WHAT IS BEING ASKED
How many lines of the data include the string "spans"? State the number and nothing else.

EXERCISE MATERIALS
══════════
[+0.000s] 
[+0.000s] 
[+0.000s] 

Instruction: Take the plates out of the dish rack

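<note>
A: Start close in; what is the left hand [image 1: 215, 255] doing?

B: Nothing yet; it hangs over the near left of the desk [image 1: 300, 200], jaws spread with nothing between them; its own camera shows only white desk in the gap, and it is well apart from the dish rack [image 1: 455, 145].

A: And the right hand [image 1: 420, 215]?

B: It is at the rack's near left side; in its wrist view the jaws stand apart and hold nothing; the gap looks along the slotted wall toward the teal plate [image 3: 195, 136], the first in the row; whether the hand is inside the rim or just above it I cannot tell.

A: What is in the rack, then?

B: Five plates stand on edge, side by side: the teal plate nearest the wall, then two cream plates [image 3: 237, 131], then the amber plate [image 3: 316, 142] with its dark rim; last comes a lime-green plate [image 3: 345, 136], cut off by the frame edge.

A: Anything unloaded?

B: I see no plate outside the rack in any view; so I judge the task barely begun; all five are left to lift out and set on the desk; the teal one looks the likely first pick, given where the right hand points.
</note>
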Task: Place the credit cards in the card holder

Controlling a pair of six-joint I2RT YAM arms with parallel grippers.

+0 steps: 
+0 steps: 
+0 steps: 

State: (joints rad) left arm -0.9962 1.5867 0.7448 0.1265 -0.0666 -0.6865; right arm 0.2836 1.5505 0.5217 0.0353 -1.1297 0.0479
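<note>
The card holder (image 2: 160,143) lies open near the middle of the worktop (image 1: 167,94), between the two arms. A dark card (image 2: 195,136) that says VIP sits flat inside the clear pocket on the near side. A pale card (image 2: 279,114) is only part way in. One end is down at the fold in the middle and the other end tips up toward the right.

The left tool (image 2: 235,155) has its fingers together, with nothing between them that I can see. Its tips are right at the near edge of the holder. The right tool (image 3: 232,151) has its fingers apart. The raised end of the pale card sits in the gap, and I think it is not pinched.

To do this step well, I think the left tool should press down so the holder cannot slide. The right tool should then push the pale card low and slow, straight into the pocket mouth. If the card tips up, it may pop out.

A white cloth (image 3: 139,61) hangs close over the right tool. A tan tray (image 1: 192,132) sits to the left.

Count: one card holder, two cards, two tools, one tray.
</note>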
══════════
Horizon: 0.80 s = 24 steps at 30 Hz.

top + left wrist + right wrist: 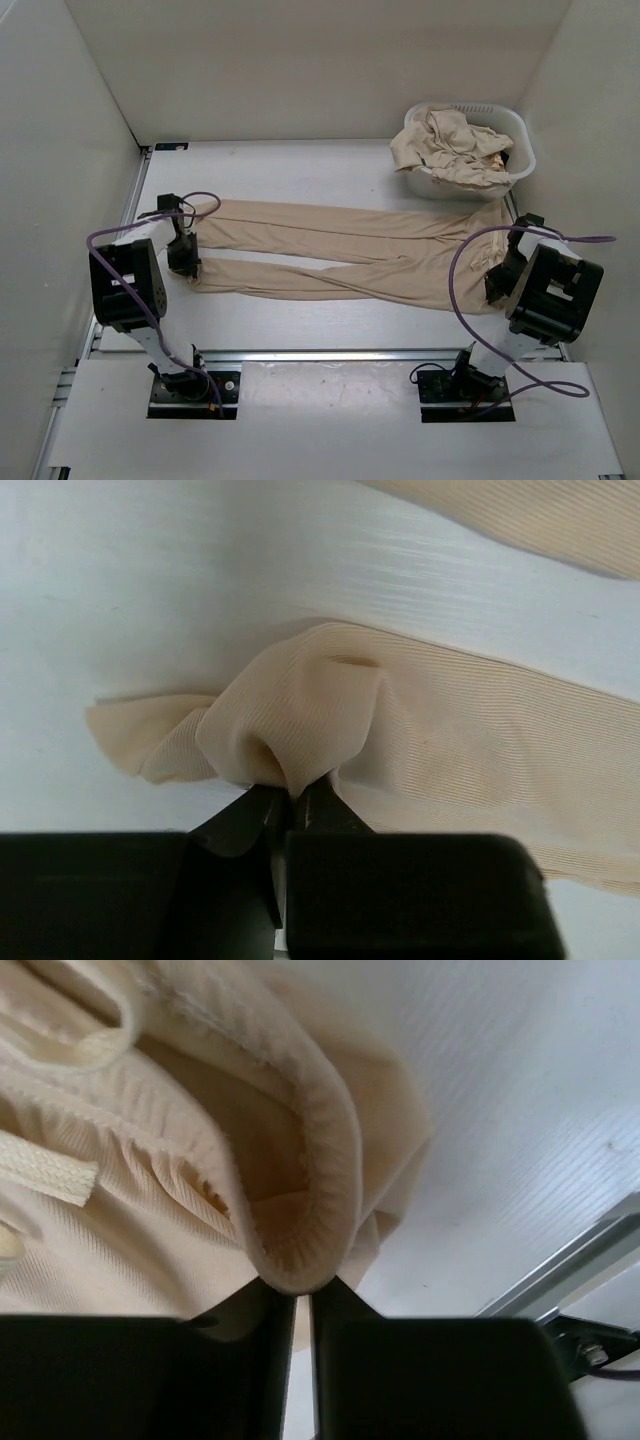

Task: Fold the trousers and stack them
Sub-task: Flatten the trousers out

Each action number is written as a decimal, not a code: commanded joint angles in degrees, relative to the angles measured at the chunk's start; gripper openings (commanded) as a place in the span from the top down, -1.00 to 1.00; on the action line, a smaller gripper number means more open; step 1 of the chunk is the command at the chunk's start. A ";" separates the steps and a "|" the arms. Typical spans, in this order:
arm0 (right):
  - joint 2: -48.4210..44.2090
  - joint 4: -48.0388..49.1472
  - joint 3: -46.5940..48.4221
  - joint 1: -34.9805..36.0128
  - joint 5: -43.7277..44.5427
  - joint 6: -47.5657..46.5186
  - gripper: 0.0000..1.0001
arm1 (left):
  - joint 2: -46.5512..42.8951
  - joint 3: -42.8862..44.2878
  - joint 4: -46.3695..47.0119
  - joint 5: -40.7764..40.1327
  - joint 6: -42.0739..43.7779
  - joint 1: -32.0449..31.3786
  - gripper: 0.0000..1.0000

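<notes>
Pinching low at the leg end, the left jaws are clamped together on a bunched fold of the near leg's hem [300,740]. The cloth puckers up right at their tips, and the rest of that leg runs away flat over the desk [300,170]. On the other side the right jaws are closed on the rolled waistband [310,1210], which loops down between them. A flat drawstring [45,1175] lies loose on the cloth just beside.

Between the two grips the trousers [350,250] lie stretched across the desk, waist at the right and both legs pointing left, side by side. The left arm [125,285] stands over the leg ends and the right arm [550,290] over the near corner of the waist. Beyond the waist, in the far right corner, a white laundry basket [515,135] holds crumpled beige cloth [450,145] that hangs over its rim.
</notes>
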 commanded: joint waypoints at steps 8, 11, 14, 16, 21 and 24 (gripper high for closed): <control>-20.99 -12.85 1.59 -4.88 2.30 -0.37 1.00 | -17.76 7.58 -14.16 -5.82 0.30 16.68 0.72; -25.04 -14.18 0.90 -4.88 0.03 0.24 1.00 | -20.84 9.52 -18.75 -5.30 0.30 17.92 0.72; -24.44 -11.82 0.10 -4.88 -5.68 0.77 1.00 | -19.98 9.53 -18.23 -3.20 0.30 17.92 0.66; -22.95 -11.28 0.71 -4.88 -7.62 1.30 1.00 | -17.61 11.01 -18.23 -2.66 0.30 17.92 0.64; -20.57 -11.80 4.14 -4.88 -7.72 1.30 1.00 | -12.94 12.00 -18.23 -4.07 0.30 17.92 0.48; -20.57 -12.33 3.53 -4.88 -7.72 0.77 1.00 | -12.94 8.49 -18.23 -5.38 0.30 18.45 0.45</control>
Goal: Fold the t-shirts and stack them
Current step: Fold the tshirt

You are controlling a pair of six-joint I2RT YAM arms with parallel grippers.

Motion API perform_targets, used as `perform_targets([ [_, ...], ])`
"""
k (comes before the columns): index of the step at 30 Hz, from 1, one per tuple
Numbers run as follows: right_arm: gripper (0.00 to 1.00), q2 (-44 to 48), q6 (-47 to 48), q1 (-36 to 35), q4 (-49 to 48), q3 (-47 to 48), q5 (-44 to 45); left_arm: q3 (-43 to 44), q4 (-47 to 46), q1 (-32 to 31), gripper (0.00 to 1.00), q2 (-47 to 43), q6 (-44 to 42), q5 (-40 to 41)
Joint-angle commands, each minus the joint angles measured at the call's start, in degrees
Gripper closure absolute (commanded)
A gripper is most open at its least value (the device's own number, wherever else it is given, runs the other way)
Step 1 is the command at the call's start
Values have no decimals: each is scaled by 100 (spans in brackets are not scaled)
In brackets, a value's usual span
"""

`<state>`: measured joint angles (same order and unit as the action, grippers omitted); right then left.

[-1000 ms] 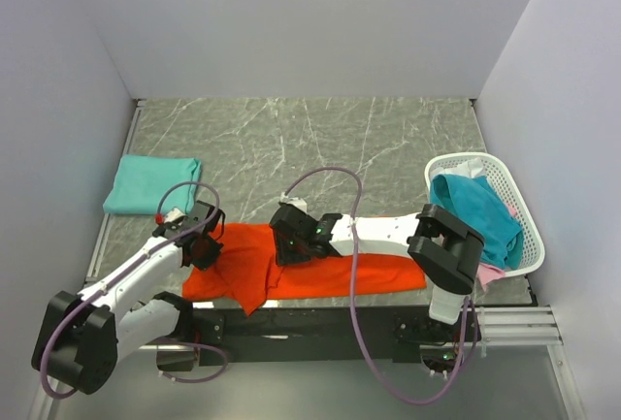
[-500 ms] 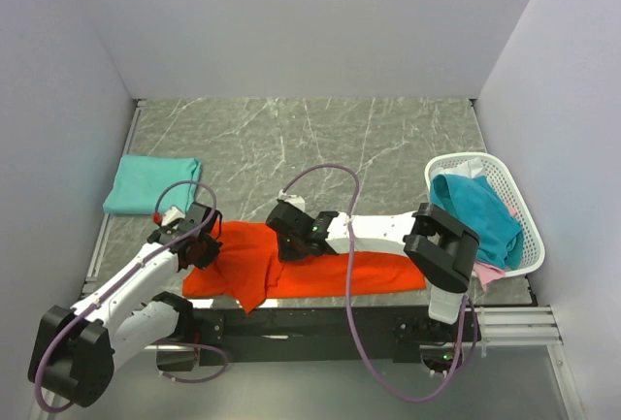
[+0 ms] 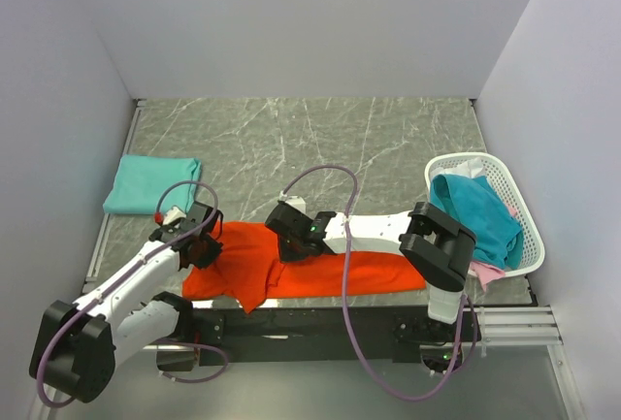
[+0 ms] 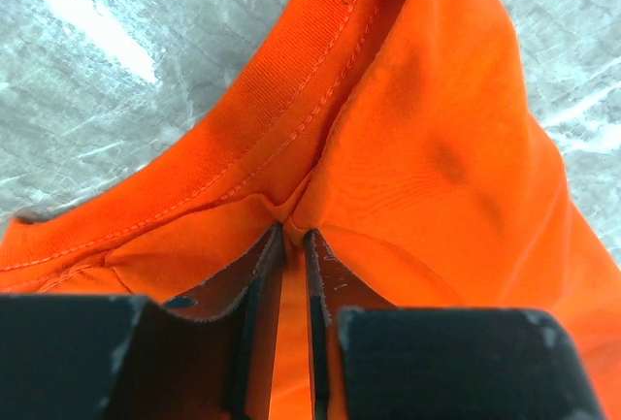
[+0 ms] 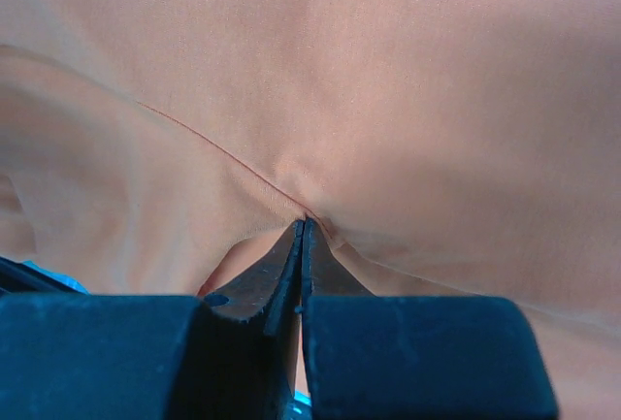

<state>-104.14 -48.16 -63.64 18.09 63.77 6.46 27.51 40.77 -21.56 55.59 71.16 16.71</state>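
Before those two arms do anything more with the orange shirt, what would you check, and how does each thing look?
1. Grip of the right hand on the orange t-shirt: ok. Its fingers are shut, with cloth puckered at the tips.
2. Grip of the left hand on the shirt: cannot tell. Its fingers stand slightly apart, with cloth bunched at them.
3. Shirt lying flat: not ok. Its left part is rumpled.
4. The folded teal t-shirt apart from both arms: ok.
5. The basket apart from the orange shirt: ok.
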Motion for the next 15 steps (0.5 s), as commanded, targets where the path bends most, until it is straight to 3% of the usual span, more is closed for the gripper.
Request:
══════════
RESULT
2